**What the task requires**
A line below contains "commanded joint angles", and a later one contains "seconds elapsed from". Repeat both, with every line between them, exactly.

(Task material Opens)

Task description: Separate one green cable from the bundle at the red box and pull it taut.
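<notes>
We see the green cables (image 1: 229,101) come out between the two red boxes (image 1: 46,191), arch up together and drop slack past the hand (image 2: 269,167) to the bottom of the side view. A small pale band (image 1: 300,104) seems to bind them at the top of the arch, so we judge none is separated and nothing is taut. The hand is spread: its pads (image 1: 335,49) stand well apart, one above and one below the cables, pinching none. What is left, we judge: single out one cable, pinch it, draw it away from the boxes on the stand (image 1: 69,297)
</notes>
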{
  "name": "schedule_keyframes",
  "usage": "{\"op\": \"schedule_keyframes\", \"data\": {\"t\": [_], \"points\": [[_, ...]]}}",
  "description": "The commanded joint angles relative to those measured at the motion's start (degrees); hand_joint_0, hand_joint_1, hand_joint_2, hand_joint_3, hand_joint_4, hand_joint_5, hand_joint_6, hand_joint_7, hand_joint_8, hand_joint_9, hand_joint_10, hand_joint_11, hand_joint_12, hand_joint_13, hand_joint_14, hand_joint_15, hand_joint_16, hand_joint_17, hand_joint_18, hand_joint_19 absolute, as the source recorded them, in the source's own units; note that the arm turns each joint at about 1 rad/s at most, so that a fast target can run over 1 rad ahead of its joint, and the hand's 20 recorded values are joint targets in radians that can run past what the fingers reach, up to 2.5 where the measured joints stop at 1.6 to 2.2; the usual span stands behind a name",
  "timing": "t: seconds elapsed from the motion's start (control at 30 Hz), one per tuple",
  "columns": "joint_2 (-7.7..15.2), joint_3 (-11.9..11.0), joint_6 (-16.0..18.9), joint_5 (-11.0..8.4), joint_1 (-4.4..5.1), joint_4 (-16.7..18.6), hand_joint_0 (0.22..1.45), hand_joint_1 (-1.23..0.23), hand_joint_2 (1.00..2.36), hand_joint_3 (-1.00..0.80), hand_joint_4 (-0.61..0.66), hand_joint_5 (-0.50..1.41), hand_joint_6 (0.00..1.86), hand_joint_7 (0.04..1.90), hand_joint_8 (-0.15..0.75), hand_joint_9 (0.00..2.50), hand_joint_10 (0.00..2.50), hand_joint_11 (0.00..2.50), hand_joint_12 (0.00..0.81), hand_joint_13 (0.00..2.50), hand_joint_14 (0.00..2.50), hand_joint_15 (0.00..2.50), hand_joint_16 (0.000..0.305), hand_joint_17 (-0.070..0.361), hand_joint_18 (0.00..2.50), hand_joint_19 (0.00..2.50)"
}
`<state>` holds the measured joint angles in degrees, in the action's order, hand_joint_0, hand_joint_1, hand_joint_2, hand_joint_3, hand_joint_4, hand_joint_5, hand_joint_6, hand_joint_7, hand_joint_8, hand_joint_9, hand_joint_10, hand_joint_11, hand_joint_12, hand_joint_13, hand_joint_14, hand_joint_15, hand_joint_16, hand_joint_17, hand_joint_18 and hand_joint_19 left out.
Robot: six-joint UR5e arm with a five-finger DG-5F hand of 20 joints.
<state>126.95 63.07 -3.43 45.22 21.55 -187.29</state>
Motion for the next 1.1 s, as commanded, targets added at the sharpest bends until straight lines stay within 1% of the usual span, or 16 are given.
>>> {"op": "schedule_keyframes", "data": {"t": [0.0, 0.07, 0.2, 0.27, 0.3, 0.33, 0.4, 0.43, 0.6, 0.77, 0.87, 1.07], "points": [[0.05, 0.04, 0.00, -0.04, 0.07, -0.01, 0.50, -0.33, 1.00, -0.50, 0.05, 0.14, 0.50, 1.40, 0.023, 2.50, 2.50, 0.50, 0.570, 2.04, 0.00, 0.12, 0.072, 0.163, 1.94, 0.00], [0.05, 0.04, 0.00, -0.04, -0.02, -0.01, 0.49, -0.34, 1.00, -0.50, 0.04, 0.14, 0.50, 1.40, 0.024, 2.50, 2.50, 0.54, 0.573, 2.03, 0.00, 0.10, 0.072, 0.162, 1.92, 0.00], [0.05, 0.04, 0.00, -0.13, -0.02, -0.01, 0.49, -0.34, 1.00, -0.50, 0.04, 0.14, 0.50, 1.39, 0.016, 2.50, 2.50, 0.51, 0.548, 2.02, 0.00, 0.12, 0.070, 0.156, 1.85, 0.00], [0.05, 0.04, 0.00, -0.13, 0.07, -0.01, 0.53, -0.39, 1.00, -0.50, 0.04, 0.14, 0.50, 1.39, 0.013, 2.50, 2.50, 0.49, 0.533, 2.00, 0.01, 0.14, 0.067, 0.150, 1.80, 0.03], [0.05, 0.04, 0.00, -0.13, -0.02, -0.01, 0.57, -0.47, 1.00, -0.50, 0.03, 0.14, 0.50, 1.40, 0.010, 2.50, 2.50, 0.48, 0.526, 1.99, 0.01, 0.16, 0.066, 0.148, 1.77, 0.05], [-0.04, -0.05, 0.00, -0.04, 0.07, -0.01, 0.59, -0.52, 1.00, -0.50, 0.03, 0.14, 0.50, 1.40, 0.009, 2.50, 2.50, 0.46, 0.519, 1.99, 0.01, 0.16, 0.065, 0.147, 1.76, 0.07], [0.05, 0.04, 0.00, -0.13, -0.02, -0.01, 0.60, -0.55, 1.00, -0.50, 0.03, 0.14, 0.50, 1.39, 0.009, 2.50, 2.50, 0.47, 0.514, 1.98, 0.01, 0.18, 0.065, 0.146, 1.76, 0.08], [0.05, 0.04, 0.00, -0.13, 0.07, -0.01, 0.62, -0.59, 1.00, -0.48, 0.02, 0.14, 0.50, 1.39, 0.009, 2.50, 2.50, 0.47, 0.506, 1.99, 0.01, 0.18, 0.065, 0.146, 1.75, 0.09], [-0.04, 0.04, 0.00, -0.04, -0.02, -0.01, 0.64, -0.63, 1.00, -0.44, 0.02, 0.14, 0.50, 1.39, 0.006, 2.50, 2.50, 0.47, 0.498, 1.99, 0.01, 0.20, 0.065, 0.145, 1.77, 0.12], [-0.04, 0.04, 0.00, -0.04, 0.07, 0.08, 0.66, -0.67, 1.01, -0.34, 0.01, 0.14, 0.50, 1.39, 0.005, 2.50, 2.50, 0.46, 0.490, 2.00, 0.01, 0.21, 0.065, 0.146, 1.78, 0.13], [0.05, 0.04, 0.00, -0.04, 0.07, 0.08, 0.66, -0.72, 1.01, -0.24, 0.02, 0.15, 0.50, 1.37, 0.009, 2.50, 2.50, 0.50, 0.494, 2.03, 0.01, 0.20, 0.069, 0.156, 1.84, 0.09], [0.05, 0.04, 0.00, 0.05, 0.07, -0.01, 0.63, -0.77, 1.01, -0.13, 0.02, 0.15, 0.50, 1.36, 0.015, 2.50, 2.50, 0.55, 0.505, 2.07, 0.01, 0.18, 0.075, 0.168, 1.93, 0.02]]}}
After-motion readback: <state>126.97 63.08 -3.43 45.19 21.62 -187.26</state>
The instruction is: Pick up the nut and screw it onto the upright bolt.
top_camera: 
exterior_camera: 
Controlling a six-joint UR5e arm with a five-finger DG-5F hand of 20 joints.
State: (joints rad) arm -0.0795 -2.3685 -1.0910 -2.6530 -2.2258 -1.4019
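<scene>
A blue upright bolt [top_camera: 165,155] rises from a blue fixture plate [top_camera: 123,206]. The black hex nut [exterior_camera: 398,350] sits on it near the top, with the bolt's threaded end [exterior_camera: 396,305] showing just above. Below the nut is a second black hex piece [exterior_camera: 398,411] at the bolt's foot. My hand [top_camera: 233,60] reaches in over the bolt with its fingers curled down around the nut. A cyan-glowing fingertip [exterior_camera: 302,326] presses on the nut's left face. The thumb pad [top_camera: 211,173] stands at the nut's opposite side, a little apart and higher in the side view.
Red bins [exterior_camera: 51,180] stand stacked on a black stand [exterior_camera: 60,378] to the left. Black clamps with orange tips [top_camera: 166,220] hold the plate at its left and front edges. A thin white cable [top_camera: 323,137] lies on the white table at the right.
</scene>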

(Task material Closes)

**Answer section**
  "description": "The commanded joint angles relative to those measured at the motion's start (degrees); hand_joint_0, hand_joint_1, hand_joint_2, hand_joint_3, hand_joint_4, hand_joint_5, hand_joint_6, hand_joint_7, hand_joint_8, hand_joint_9, hand_joint_10, hand_joint_11, hand_joint_12, hand_joint_13, hand_joint_14, hand_joint_15, hand_joint_16, hand_joint_17, hand_joint_18, hand_joint_19 absolute, as the source recorded them, in the source's own units; note that the arm turns each joint at about 1 rad/s at most, so that a fast target can run over 1 rad ahead of its joint, and the hand's 20 recorded values are joint targets in radians that can run past what the fingers reach, up to 2.5 where the measured joints stop at 1.6 to 2.2; the usual span stands behind a name",
  "timing": "t: seconds elapsed from the motion's start (control at 30 Hz), one per tuple",

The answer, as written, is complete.